After watching Pinneyum, what lingers is the melancholy background score composed by Bijibal. The music is so emotional, it’s almost out of place in the typical Adoor Gopalakrishnan universe. But then again, Pinneyum doesn’t bear the auteur’s signature style. There are few long pauses, conversations or metaphors. Fewer still are those calculated camera movements. And there’s a glaring absence of his mischievous sense of humour.
Nevertheless, there are some glimmering moments and character portrayals. Plus some recurring, yet impressive images of ordinary life that only Adoor can pull off.
In what could be his most personal movie yet, Adoor narrates the story of a couple. Deeply in love, they part ways after a strange series of events. When they meet again, after 17 years, it looks like time has built an impassable rift between them. At the heart of this story is a murder that resembles a controversial criminal case that happened in Kerala in 1984. A clumsily laid plan falls through, and the murderer is forced to go into hiding for 17 years. Adoor, who is fascinated with the plight of the criminal, rushes through the crime scene. The real focus of the film is on the loneliness and depression of a man who failed miserably, both in life and death.

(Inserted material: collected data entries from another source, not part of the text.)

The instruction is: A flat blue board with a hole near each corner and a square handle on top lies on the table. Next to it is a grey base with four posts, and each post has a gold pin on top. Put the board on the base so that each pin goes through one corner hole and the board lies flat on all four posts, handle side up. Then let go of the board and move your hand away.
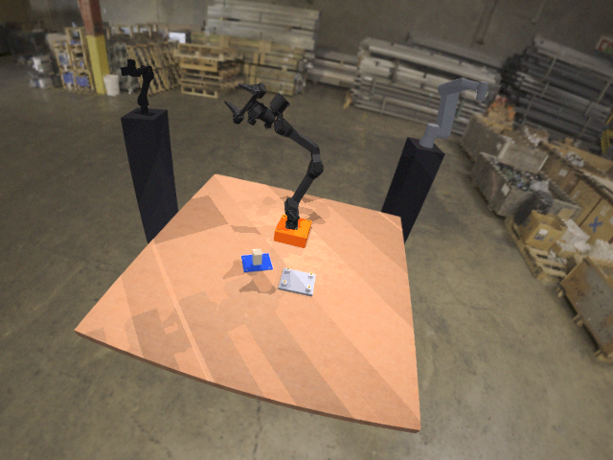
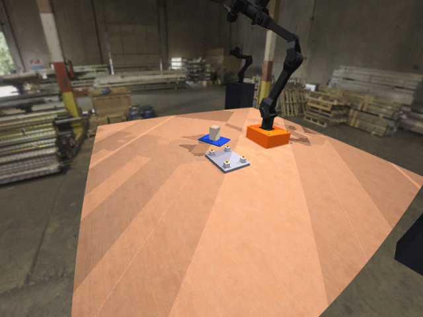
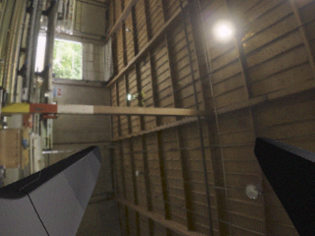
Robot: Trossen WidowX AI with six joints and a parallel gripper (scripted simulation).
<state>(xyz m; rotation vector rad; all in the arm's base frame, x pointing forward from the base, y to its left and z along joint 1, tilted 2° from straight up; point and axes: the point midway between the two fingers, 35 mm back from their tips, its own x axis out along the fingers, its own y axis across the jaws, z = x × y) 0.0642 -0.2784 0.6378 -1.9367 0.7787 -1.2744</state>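
Note:
The blue board (image 1: 247, 263) (image 2: 204, 139) lies flat on the table with its square beige handle (image 1: 257, 257) (image 2: 214, 133) upward. The grey base (image 1: 298, 281) (image 2: 227, 158) lies beside it, a short way off, its posts and gold pins uncovered. In the top view the base is right of the board and a little nearer the front. My gripper (image 1: 233, 94) (image 3: 177, 149) is wide open and empty, raised high above the table and pointing up and away. The wrist view shows only the two fingers and the building's ceiling and wall, not the board or base.
The arm's orange mount (image 1: 292, 238) (image 2: 267, 138) stands on the table (image 1: 346, 346) (image 2: 259, 238) behind the board and base. Two dark pedestals (image 1: 150, 172) (image 1: 413, 172) with other arms stand beyond the table's edges.

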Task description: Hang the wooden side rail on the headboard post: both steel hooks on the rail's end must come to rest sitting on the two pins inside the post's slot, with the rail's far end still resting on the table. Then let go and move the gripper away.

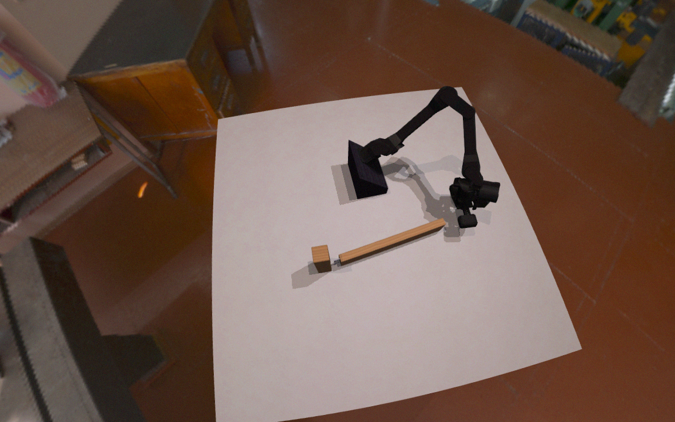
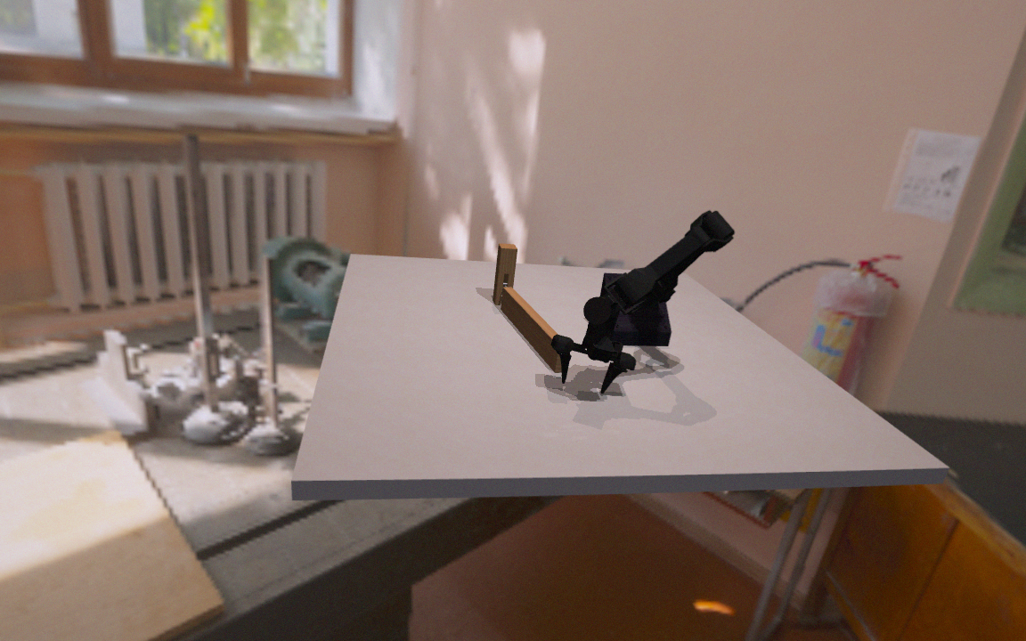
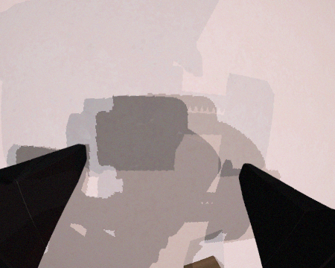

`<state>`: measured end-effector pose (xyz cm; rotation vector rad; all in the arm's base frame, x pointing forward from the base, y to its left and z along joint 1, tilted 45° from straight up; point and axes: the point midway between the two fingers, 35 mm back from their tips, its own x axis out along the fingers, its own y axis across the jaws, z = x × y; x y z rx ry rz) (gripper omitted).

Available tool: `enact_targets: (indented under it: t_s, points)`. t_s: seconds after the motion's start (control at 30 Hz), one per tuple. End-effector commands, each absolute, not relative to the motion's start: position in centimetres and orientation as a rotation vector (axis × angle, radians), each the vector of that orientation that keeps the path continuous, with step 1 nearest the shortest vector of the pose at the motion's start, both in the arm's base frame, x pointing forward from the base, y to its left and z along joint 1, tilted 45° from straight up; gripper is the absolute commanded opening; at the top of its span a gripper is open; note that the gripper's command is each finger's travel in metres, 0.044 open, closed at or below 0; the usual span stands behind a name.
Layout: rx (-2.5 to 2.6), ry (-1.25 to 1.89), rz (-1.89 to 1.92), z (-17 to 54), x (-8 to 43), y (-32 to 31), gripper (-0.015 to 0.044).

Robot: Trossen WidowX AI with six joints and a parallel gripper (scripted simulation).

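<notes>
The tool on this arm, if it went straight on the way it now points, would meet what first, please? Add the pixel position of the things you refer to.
Most likely the table top (image 1: 277, 341) (image 2: 421, 398) (image 3: 305, 112): the tool (image 1: 459, 208) (image 2: 582, 386) (image 3: 164, 163) points down beside the rail's (image 1: 392, 241) (image 2: 528, 322) (image 3: 204, 263) far end. How closely a finger would pass the rail is unclear.

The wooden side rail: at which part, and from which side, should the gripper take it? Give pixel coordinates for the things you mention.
Probably best around the middle of the wooden side rail (image 1: 391, 241) (image 2: 530, 326) (image 3: 202, 263), coming from above, one finger along each long side. It is a long, narrow bar lying on the table, so its width suits the fingers, and this leaves the hook end free.
</notes>
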<state>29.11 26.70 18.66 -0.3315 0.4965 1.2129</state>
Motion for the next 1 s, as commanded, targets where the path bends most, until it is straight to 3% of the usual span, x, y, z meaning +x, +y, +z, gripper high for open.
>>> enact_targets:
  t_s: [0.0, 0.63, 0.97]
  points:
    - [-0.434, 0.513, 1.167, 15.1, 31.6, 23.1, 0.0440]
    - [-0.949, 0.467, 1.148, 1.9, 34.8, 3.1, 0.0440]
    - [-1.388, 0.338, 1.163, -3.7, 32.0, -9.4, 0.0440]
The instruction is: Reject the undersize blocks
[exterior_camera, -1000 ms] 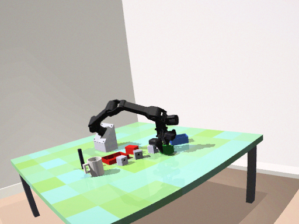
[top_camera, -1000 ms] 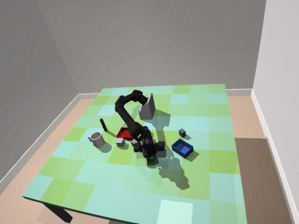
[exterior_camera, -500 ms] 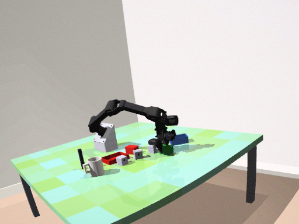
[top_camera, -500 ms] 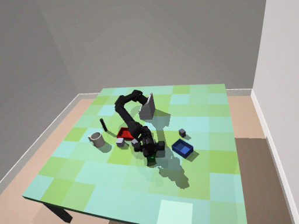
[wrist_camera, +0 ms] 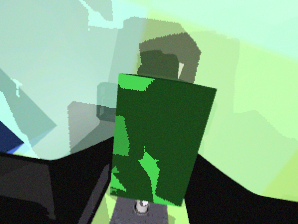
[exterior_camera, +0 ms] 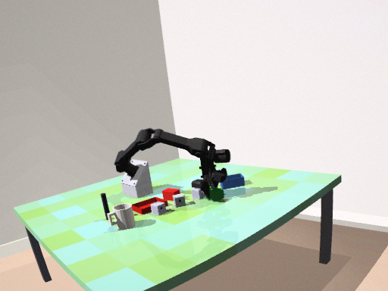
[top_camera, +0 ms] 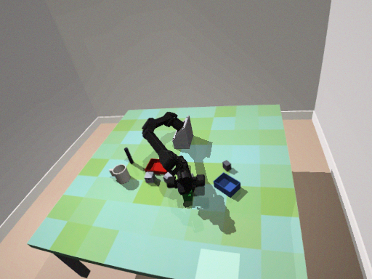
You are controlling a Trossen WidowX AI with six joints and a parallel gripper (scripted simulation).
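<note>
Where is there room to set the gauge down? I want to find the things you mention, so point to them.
In the top view, one broad patch lies between the mug [top_camera: 123, 175] [exterior_camera: 125, 219] and the table's [top_camera: 91, 214] [exterior_camera: 72, 246] [wrist_camera: 265, 45] lower edge; another, between the blue tray [top_camera: 222, 189] [exterior_camera: 232, 183] [wrist_camera: 7, 139] and right edge. It is crowded by the red tray [top_camera: 155, 167] [exterior_camera: 148, 207]: two steel blocks [top_camera: 150, 177] [exterior_camera: 158, 208] beside it, the tool [top_camera: 187, 192] [exterior_camera: 209, 192] [wrist_camera: 152, 141] close by.
</note>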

The movie is set in an erstwhile Kerala, when unemployment was at its peak and many migrated to the Gulf countries in search of a better life. Dileep plays Purushothaman Nair, an unemployed 31-year-old man, married to a school teacher, Devi (Kavya Madhavan), and father to a cheerful 6-year-old, Revathi (Akshara Kishore). Unable to find a job, Nair is reeling from low self-esteem. Devi, exhausted from work and distraught by the insults her own relatives throw at her husband, treats Nair with indifference. When he eventually gets a job in the Gulf, it completely changes the family’s life.
Initially, the film focuses on Nair, drawing out his love for detective stories and his stoic attachment to Devi and Revathi. “I salute you for your endurance,” his brother-in-law Kuttan (an excellent Indrans) says when he sees Nair writing a job application early in the morning. Adoor the director drops these nuanced clues, as the big picture gradually begins to unfold.

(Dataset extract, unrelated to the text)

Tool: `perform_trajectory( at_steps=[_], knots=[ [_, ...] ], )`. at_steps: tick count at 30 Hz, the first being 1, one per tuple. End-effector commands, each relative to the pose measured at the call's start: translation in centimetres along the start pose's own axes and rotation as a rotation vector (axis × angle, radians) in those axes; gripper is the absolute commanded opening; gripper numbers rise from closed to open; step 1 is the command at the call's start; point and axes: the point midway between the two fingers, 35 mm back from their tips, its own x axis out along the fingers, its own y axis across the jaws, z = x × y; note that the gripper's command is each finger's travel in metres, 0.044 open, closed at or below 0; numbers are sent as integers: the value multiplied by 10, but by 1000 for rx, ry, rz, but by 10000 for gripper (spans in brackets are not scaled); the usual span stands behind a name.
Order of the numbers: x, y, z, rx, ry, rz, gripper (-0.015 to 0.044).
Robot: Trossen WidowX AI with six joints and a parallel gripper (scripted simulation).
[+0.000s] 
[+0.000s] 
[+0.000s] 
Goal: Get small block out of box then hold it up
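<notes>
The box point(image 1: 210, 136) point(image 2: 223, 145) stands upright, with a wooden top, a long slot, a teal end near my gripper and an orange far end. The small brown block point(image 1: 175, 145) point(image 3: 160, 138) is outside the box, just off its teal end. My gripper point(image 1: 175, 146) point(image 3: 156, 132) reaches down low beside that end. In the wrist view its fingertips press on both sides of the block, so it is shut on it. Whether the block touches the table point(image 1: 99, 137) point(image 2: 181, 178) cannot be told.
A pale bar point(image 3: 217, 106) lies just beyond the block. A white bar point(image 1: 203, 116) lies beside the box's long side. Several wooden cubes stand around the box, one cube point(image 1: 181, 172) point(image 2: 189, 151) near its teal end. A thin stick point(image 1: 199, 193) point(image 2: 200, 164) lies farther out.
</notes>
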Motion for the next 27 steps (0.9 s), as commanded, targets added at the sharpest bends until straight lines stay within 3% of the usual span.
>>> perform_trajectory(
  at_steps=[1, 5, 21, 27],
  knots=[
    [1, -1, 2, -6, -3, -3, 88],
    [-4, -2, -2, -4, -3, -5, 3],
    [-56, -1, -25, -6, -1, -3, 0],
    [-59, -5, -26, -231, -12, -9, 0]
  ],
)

The narrative continues, and the focus slyly shifts from Nair to Devi. Her days and nights are lonely now, and her regrets about not being kind enough to her husband are poignantly expressed through letters to him. Details of Nair’s life in the Gulf are kept in the dark.
Adoor’s story moves forward through simple, everyday actions. Devi switches off the light in her bedroom. The film depicts the changes in her psyche – her grief, hope, loneliness, and suffering – through repetitions of this one act.
Anyone familiar with Adoor’s movies would be unsurprised by the chaste Malayalam the characters speak. “Salaam Universe”, says Mammootty’s Basheer when he wakes up in his prison cell in Mathilukal. In Vidheyan and Elippathayam, every character gets a measured number of words to mouth. The question of “Do people speak like this in real life?” has no relevance in Adoor’s cinema. Everyone moves, speaks, and behaves according to his command.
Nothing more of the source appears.